= Beginning of Section =

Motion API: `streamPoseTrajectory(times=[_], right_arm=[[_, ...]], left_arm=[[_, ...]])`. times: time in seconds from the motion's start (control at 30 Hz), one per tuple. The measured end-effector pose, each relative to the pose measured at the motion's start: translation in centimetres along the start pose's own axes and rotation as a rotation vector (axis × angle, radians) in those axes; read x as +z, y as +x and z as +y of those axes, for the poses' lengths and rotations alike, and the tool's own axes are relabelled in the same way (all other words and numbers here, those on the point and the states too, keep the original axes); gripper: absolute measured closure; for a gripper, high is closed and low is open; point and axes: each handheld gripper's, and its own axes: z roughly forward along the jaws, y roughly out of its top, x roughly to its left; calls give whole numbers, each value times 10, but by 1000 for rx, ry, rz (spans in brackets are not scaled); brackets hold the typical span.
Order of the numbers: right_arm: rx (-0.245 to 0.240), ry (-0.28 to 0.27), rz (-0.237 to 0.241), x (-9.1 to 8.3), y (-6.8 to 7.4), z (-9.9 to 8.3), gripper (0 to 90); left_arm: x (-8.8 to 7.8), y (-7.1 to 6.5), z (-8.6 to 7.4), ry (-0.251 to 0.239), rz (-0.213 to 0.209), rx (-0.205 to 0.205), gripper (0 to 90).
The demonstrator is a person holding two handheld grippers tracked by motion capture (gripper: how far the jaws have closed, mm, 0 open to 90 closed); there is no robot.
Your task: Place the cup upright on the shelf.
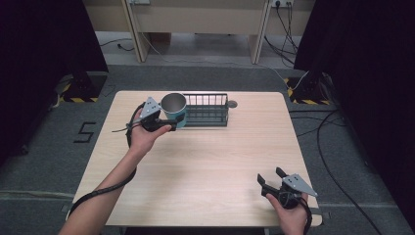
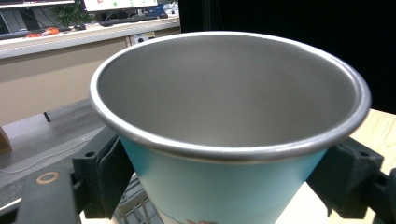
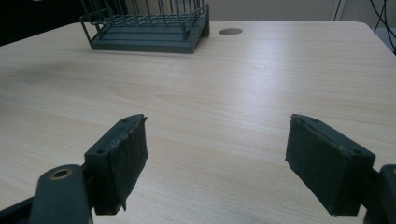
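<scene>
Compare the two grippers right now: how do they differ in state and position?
The left gripper is shut on the cup, its jaws pressing the teal sides; the right gripper is open and holds nothing. The left sits at the table's far side beside the wire rack; the right rests near the front right edge. Both are hand-held, with black jaws and a grey plate on top.

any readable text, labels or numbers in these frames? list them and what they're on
"5": dark mark on the grey floor left of the table.
Cup: a trace of reddish print at the bottom edge of the left gripper view, cut off, unreadable.
Monitors on the desk behind: screen content too small and blurred to read.
Nothing legible on the rack or either hand-held gripper.
</scene>
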Motion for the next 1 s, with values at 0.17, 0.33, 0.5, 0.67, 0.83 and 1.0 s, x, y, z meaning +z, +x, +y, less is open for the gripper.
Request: streamPoseTrajectory(times=[0.17, 0.33, 0.5, 0.67, 0.83, 1.0], right_arm=[[0, 0, 0, 0, 0, 0, 215], [0, 1, 0, 0, 0, 0, 215], [0, 0, 1, 0, 0, 0, 215], [1, -1, 1, 0, 0, 0, 215], [1, 0, 2, 0, 0, 0, 215], [2, -2, 3, 0, 0, 0, 214]], left_arm=[[5, 2, 3, -4, 5, -1, 160], [14, 5, 9, -8, 12, -2, 160], [21, 6, 15, -15, 15, -6, 160], [31, 4, 20, -18, 18, -8, 160], [39, 2, 24, -18, 15, -6, 160], [48, 1, 30, -21, 15, -3, 160]])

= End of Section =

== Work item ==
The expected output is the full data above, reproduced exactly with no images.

== Problem solution ==
Motion API: `streamPoseTrajectory(times=[_], right_arm=[[_, ...]], left_arm=[[_, ...]])`. times: time in seconds from the motion's start (control at 30 Hz), one per tuple. The measured end-effector pose, each relative to the pose measured at the motion's start: translation in centimetres along the start pose's own axes and rotation as a rotation vector (axis × angle, radians) in those axes; read x as +z, y as +x and z as +y of those axes, for the poses' lengths and rotations alike, and the tool's own axes are relabelled in the same way (all other words and numbers here, those on the point and the states too, keep the original axes); gripper: absolute measured closure; for a gripper, high is closed and low is open; point and axes: each handheld gripper's, and its own axes: z roughly forward along the jaws, y roughly out of its top, x roughly to its left; calls give whole numbers, each value times 10, but by 1000 for rx, ry, rz (spans in brackets are not scaled); brackets hold the typical span.
Order of the numbers: right_arm: rx (-0.245 to 0.240), ry (-0.28 to 0.27), rz (-0.237 to 0.241), x (-9.1 to 8.3), y (-6.8 to 7.4), z (-9.9 to 8.3), gripper (0 to 90); left_arm: x (-8.8 to 7.8), y (-7.1 to 6.5), z (-8.6 to 7.4), ry (-0.251 to 0.239), rz (-0.213 to 0.209), rx (-0.205 to 0.205), gripper (0 to 90).
The demonstrator is a person holding two handheld grippers tracked by motion capture (gripper: how far the jaws have closed, mm, 0 open to 90 closed); there is no robot.
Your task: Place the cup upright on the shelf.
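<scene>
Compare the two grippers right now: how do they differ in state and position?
The left gripper is shut on the cup, its jaws pressing the teal sides; the right gripper is open and holds nothing. The left sits at the table's far side beside the wire rack; the right rests near the front right edge. Both are hand-held, with black jaws and a grey plate on top.

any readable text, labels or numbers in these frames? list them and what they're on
"5": dark mark on the grey floor left of the table.
Cup: a trace of reddish print at the bottom edge of the left gripper view, cut off, unreadable.
Monitors on the desk behind: screen content too small and blurred to read.
Nothing legible on the rack or either hand-held gripper.
</scene>
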Motion for the next 1 s, with values at 0.17, 0.33, 0.5, 0.67, 0.83 and 1.0 s, x, y, z meaning +z, +x, +y, less is open for the gripper.
Request: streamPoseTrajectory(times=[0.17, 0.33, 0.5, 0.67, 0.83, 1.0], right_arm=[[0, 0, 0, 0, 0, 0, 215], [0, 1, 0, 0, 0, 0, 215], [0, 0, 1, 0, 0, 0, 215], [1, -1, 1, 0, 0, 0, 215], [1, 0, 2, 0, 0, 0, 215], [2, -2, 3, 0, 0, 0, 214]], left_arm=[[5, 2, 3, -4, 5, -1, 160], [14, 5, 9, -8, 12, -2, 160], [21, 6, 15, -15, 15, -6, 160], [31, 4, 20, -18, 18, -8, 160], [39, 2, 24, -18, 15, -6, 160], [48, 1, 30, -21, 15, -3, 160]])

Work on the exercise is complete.